Носком сапога он пошевелил обломки – под кусками дерева и штукатурки попадались пустячные уцелевшие предметы: парфюмерные флаконы, пустая рамочка от фотографии, чайное блюдце. Пётр поднял было нательный латунный крестик на гайтане и хотел оставить себе, но вспомнил, что носить чужой крест – не к добру: кто знает, какое бремя ты взваливаешь на душу. И тут он увидел то, что искал – перочинный нож. Пётр осмотрел его – нож легко открывался и был хорошо заточен.

Он долго стоял, рассматривая вещичку со всех сторон. Солнце, между тем, стремительно западало.

Ночная жизнь Китежа

Исход из столиц в глухомань (считалось – к истокам) увлёк в последние месяцы стольких, что мог казаться модой; между тем сниматься с насиженных мест людей толкала всего лишь та или иная нужда: одни бежали от нищеты, другие – от разбоя, кто – за длинным рублём, а кто – за вольною волей, встречались тут и гонимые, и искавшие признания заслуг либо внимания к своим пророчествам, но большинство – просто хотели стать провинциалами. Об этом Лобунин слышал так часто и много, что когда и его, в отвлечённых рассуждениях тоже находившего вкус в звании, например, китежанина, но всё ж предпочитавшего на деле оставаться столичным жителем, вынудили к отъезду, он уже не счёл чрезмерною эту перемену; к тому же, перемены тотчас обнаружились в нем самом, в виде хотя бы новой привычки без надобности, словно от повреждения в уме, называть вслух имена существительные, некими списками, вовсе без сопровождения глаголами: древность, совесть, юродство… Знакомые, видя, что он придаёт этим словам вполне мистическое значение, стали говорить об его изгнании с пренебрежением: щуку, мол, бросают в реку. В действительности, однако, всё было не так просто, и, вступая в незнакомый город, Лобу-нин растерялся: он ожидал увидеть глушь, но не такую же, тем более, что кое – какие местные виды знал по иллюстрациям и кино; выйдя на соборную площадь и найдя её непривычно пустою, он нечаянно воскликнул в изумлении: «А где же массовка?»

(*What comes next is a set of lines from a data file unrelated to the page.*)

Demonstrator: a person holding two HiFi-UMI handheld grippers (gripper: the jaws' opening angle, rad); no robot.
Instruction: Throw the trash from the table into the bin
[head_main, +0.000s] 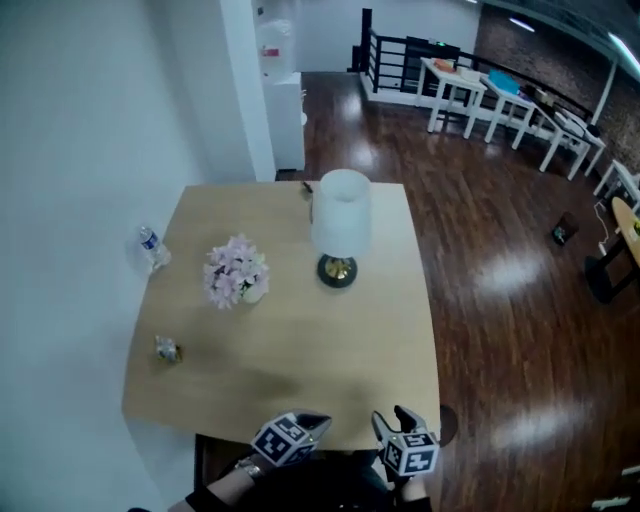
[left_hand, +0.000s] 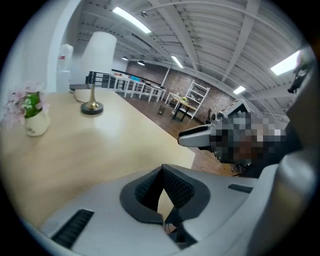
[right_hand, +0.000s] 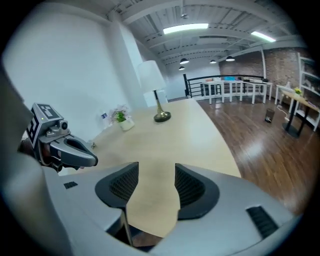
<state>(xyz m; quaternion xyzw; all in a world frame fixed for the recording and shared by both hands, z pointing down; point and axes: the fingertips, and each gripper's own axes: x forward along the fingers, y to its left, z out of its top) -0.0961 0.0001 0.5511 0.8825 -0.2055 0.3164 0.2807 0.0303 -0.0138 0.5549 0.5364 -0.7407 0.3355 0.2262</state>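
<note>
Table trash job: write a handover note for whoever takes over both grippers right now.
Left gripper: shut, nothing in it, above the near edge of the table.
Right gripper: open, empty, beside the left one.
Trash: a small plastic bottle at the table's left edge, and a crumpled wrapper nearer, along the same edge.
Not trash: the lamp and the flowers.
Bin: not in any view.
Done: nothing, both pieces are untouched.
Left: pick up the wrapper and the bottle, find the bin, and drop them in.
</note>
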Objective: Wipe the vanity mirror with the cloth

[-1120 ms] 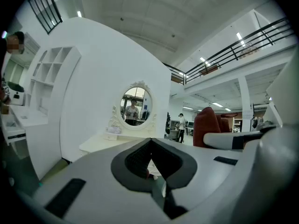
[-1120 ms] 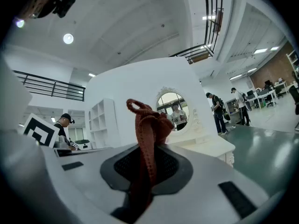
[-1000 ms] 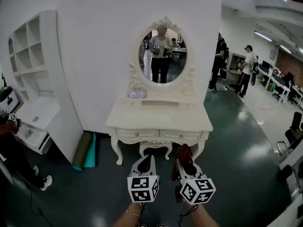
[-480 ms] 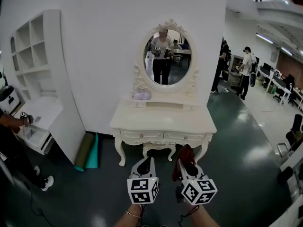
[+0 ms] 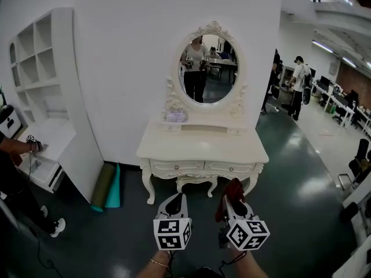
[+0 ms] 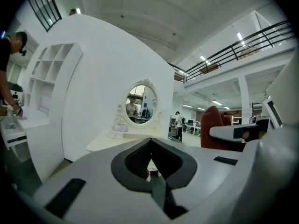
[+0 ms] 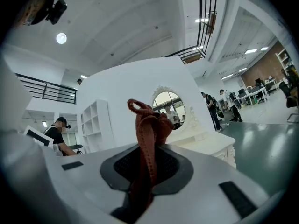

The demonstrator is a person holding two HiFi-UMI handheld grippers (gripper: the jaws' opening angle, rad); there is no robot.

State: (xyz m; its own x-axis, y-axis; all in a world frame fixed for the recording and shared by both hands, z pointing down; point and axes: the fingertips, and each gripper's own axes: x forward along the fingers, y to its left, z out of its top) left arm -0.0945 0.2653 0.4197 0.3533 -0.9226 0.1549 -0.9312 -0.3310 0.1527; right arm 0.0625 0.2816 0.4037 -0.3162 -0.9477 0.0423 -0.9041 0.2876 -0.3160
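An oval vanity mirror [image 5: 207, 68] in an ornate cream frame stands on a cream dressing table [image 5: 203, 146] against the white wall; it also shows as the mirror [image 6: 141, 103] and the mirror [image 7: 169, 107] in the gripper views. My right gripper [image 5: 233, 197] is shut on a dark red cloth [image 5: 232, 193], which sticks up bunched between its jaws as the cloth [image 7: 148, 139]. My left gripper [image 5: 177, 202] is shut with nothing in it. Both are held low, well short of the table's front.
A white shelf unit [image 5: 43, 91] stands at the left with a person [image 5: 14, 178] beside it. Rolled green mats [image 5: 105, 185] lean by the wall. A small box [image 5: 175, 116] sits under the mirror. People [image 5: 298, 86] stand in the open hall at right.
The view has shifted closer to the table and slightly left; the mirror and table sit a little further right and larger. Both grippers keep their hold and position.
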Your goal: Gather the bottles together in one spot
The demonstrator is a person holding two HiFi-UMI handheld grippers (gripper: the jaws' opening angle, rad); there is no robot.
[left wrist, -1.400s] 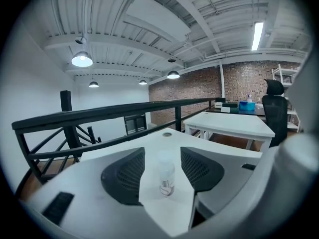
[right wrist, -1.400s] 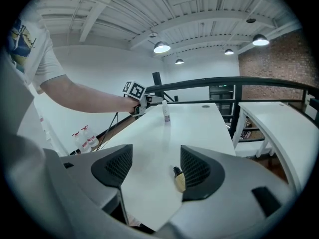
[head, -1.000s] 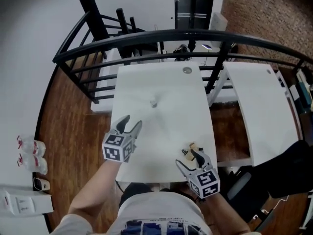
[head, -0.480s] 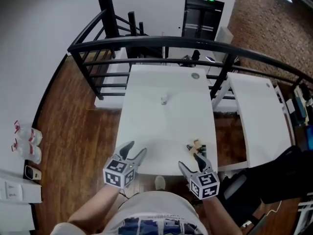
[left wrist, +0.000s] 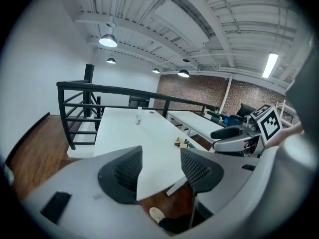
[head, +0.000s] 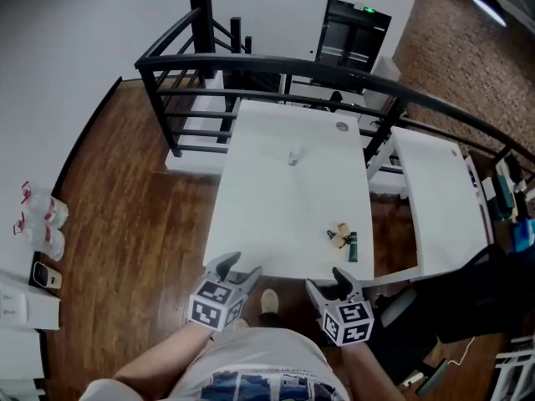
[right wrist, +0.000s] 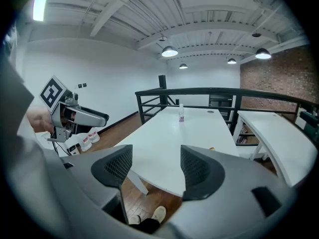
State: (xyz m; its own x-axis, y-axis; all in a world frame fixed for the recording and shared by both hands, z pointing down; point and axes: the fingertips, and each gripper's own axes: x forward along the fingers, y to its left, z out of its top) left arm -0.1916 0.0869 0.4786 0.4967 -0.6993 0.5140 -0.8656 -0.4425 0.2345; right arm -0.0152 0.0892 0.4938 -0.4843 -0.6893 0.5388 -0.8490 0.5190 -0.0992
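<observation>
- Now, head view: my left claw (head: pixel 236 267) and right claw (head: pixel 326 280) hang side by side just off the near edge of the white table (head: pixel 267 215), over the wooden floor (head: pixel 142 215). Both sets of jaws are spread wide, with nothing in either.
- Head view: two small bottles (head: pixel 344 241) lie on their sides close together near the table's right edge, at 1 o'clock from my right claw.
- Head view: a third, upright bottle (head: pixel 293 157) stands alone toward the far end, at 11 o'clock from the lying pair and well apart from them.
- Left gripper view: the left claw (left wrist: pixel 160 151) has its jaws wide apart. Only the table's (left wrist: pixel 124 131) near corner and the floor show in the gap.
- Left gripper view: the upright bottle (left wrist: pixel 138 117) sits at 12 o'clock, far off. The lying pair (left wrist: pixel 182 143) is at 1 o'clock, nearer. My right claw (left wrist: pixel 244 136) is at 3 o'clock.
- Right gripper view: the right claw (right wrist: pixel 156 151) is likewise fully spread and grips nothing. The table edge (right wrist: pixel 159 176) crosses the gap.
- Right gripper view: the upright bottle (right wrist: pixel 181 112) is at 12 o'clock, and my left claw (right wrist: pixel 75 116) at 9 o'clock.
</observation>
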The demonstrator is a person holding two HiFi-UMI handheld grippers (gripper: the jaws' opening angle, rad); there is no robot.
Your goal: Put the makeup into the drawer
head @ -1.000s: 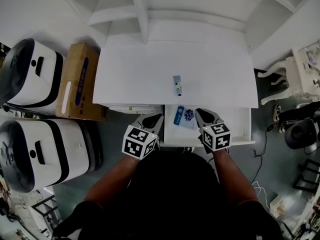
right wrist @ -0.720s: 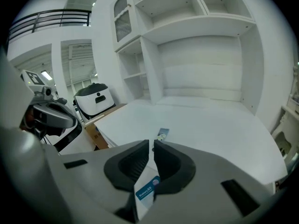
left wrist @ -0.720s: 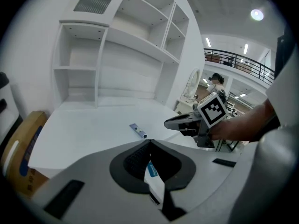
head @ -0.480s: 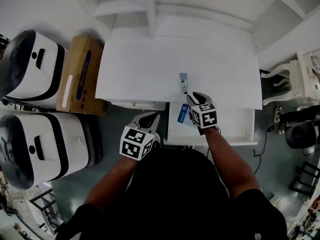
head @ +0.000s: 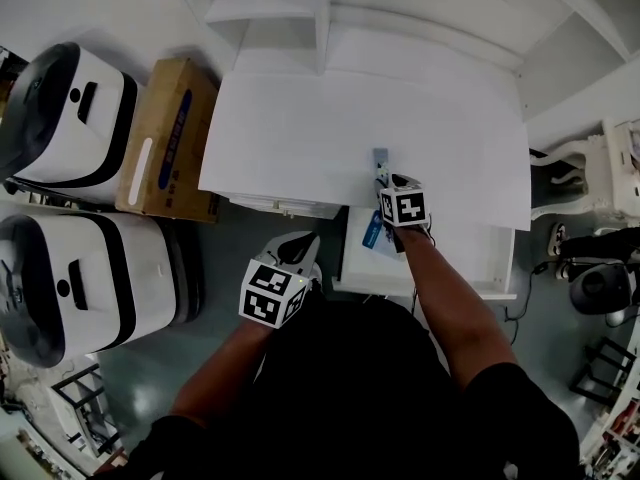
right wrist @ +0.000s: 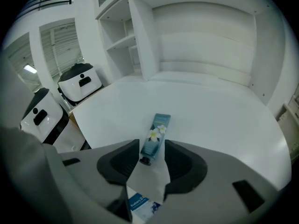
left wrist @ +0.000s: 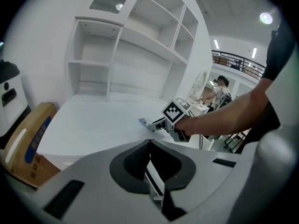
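Observation:
A teal makeup tube [head: 381,165] lies on the white desk [head: 290,138], cap toward me. My right gripper [head: 393,182] reaches over the desk's front edge. In the right gripper view its jaws have just been opening and now stand open around the tube's [right wrist: 154,135] cap end, pads apart from it. Below the desk edge the drawer [head: 470,268] is pulled out with a blue packet [head: 372,234] inside. My left gripper [head: 297,247] hangs shut and empty left of the drawer. Its own view shows the tube [left wrist: 142,122] and the right gripper [left wrist: 156,125] beyond its jaws.
A cardboard box [head: 165,138] and two white-and-black machines [head: 60,118] [head: 90,288] stand left of the desk. White shelving [head: 320,18] rises behind it. A white chair [head: 600,168] and dark gear are on the right.
My right gripper has moved from above the drawer forward and down to the tube, and its jaws have opened. The left gripper has drifted slightly back toward me.

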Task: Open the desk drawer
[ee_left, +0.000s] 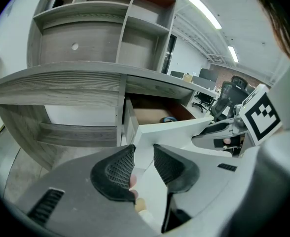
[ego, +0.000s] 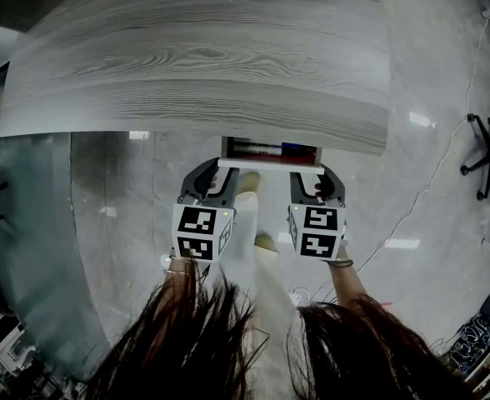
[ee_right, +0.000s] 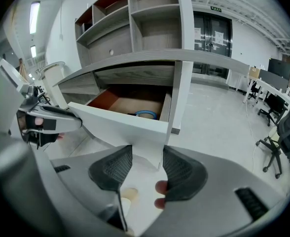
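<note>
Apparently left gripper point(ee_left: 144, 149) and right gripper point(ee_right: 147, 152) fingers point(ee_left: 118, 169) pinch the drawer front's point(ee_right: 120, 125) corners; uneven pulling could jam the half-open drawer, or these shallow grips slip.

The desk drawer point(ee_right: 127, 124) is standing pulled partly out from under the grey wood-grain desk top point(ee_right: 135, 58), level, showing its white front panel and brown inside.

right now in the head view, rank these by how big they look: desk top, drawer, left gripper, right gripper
1. desk top: by far the largest.
2. left gripper and right gripper: they look alike, so not ranked; both are nearer the camera.
3. drawer: only a narrow strip shows past the desk edge.
</note>
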Motion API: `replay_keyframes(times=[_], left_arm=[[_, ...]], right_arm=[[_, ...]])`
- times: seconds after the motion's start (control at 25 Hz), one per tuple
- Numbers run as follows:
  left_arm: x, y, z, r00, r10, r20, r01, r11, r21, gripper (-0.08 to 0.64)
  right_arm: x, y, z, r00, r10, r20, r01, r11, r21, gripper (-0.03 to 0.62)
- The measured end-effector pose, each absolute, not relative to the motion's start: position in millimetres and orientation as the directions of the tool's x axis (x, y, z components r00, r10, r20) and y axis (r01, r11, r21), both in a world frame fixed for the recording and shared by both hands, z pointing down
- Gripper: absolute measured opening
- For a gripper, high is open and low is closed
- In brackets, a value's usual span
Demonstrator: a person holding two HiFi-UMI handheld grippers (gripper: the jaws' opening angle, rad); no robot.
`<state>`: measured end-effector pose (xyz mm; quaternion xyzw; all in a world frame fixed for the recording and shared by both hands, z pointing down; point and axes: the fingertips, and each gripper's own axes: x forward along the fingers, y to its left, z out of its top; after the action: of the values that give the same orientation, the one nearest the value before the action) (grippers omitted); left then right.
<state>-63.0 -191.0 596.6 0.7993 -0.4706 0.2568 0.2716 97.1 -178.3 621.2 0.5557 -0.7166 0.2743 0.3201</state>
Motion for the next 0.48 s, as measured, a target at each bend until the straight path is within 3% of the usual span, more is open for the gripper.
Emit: replay_keyframes(times=[0.48], left_arm=[[-65.7,-186.5,603.4,0.422,-0.603,0.677,-0.891,-0.415,0.185,0.117]], right_arm=[[94.3,-172.3,626.8,-0.176,-0.611,0.772,-0.973,0.226,-0.042,0.195]])
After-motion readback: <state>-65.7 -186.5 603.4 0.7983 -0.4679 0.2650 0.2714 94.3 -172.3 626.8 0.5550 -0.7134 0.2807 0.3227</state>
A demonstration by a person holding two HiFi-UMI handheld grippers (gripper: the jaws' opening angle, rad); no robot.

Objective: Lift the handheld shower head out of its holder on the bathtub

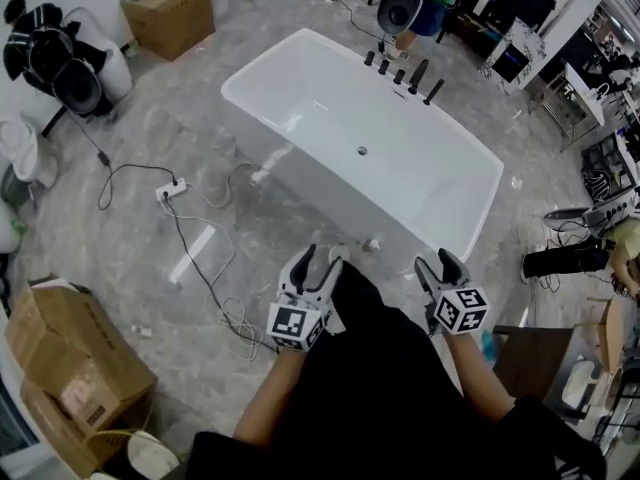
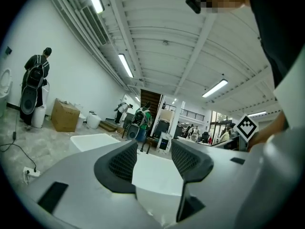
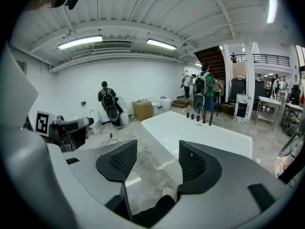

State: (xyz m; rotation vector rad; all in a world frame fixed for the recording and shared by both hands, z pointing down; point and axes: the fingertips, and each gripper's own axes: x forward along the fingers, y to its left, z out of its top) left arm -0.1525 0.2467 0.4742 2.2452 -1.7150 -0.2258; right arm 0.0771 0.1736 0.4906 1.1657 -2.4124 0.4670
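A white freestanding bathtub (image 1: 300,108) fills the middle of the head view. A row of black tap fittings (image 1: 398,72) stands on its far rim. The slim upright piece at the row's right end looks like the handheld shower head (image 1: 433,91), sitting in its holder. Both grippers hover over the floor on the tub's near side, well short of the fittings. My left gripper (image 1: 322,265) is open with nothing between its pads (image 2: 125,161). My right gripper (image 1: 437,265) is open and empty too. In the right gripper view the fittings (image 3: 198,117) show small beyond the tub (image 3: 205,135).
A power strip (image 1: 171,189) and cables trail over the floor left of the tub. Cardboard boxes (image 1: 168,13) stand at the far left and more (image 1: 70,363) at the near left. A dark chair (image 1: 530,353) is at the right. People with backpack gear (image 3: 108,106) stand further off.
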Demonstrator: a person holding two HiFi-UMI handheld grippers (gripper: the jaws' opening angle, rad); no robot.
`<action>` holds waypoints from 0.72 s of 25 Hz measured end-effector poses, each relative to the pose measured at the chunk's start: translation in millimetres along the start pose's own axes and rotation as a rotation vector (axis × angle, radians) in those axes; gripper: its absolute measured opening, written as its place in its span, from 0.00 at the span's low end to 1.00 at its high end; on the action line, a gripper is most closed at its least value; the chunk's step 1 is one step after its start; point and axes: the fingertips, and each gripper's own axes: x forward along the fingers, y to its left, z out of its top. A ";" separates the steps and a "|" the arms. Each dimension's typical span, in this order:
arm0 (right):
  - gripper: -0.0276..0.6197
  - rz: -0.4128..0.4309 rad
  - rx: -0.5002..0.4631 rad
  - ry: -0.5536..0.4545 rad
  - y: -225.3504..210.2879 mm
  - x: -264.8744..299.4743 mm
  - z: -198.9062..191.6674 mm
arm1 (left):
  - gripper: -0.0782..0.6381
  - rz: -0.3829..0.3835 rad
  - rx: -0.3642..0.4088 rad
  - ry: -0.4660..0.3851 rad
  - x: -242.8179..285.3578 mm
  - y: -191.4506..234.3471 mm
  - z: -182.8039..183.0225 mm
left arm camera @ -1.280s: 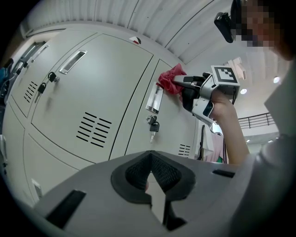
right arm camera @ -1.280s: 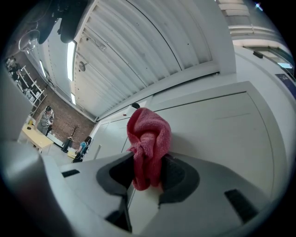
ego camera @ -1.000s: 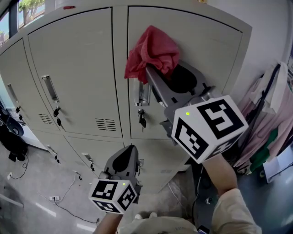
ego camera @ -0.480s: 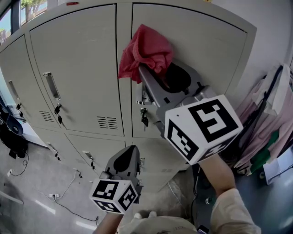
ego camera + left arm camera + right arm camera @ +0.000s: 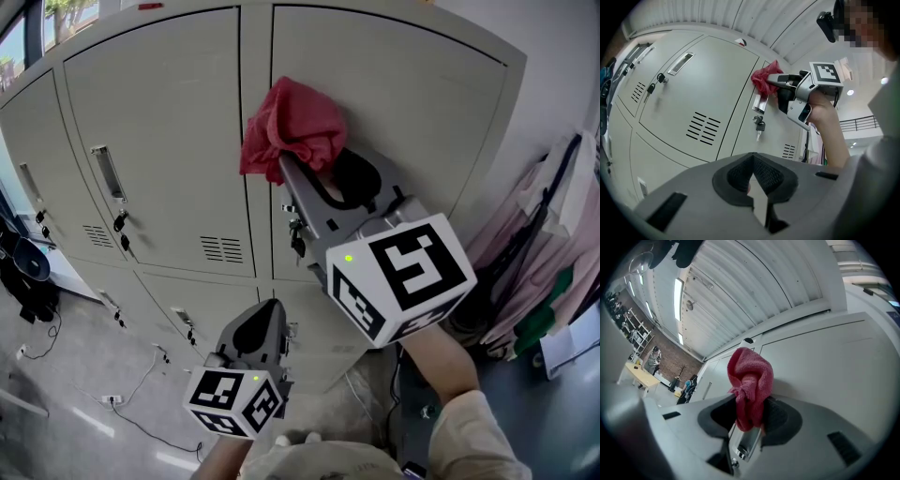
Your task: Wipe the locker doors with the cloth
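A red cloth (image 5: 292,128) is bunched against the upper right locker door (image 5: 412,112), near its left edge. My right gripper (image 5: 314,183) is shut on the red cloth (image 5: 751,383) and presses it to the door just above the door's handle (image 5: 745,444). From the left gripper view the cloth (image 5: 764,80) and right gripper (image 5: 780,83) show up high on the locker. My left gripper (image 5: 255,330) hangs low in front of the lower lockers, jaws together, holding nothing (image 5: 757,187).
Beige lockers (image 5: 159,141) fill the view, with recessed handles (image 5: 109,172), keys (image 5: 297,244) and vent slots (image 5: 220,249). Clothes (image 5: 548,272) hang at the right. Cables (image 5: 131,403) lie on the grey floor at lower left.
My right gripper has slid the red cloth to the left and slightly down across the upper right door. The left gripper has stayed in place.
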 end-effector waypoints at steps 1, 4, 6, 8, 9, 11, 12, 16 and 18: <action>0.26 -0.001 0.001 0.001 0.4 -0.5 -1.4 | 0.12 0.001 0.000 0.000 -0.2 0.4 0.1; 0.25 0.000 0.002 0.011 2.6 -2.5 -7.7 | 0.12 0.002 -0.002 0.003 -0.6 0.5 -1.3; 0.26 0.004 0.006 0.022 4.3 -4.2 -13.6 | 0.12 0.001 -0.004 0.006 -0.5 -0.1 -2.9; 0.26 0.011 0.014 0.036 6.6 -5.4 -20.8 | 0.12 0.000 -0.005 0.010 -0.4 -0.4 -4.4; 0.26 0.015 0.018 0.042 8.0 -5.9 -24.6 | 0.12 0.000 -0.006 0.011 -0.3 -0.6 -5.0; 0.26 0.021 0.024 0.056 10.4 -6.9 -31.8 | 0.12 -0.003 -0.005 0.013 -0.1 -1.5 -6.1; 0.26 0.022 0.026 0.062 11.1 -7.4 -34.6 | 0.12 -0.004 -0.005 0.014 0.1 -2.1 -6.5; 0.26 0.024 0.029 0.075 12.1 -8.6 -40.9 | 0.12 -0.008 -0.006 0.018 1.1 -4.7 -7.7; 0.26 0.025 0.031 0.077 11.8 -8.6 -41.7 | 0.12 -0.010 -0.004 0.020 1.6 -6.2 -8.2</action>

Первый день на новом месте, как водится, проходить не торопился, и всё же Лобунин, расслабившись после дороги, опоздал с одним важным делом: не получил денег по дорожному чеку; дожив до сумерек, когда всё вокруг замерло в ожидании замечательного здесь явления природы, он от предчувствий и вовсе взвыл в полный голос: «Боже, до чего довела меня любознательность!» – хотя и любознательность была тут ни при чем, и жилище оказалось не хуже, чем он ожидал, представляя собою в меру убогий номер гостиницы «Садко» в том её крыле, что предназначалось не для богатых гостей, а для переселенцев, приглашённых городской управой будто бы для обретения свободы и достоинства, а на самом деле – для пополнения убывающего поголовья. Приезжие, соблазнённые посулами, искали здесь ощутимых вещей; за дивными местными пейзажами не приезжал никто, и если в дальнейшем Лобу-нин, забывшись, указывал на нечто приятное зрению или слуху, то обыкновенно встречал непонимание и даже отпор. Во флигеле, свысока именуемом прислугою приютом, естественно было бы найти изрядное общество, но Лобунин в первые часы своей новой жизни усомнился в существовании по соседству хотя бы единой живой души – такая стояла неприятная тишина, – отчего впал в настоящую панику, предположив, будто прочие отчаянные и отчаявшиеся люди, чей путь он намеревался повторить, сумели взятками или иными неправдами избежать отправки в это гиблое место, осев теперь в пристойных городах с трамваями, с протекающими в дождик цирками шапито на окраинах, со сплетнями в лавках и даже с ночными уличными происшествиями и оставив его, Лобунина, без надежды на поддержку хотя бы советом или примером. Он живо представил себе долгие будущие дни, когда работа валится из рук, а рядом нет его старого пса, любившего, если хозяин слонялся по дому без дела, усаживать того за письменный стол и самому ложиться рядом, и сырые ночи в полном одиночестве, и вечера – в общении с туземцами (те, известно, были молчаливы, как рыбы, и Лобунин думал, что нескоро научится понимать их подводное молчание, а тем паче молчать сам), а представив это – взвыл.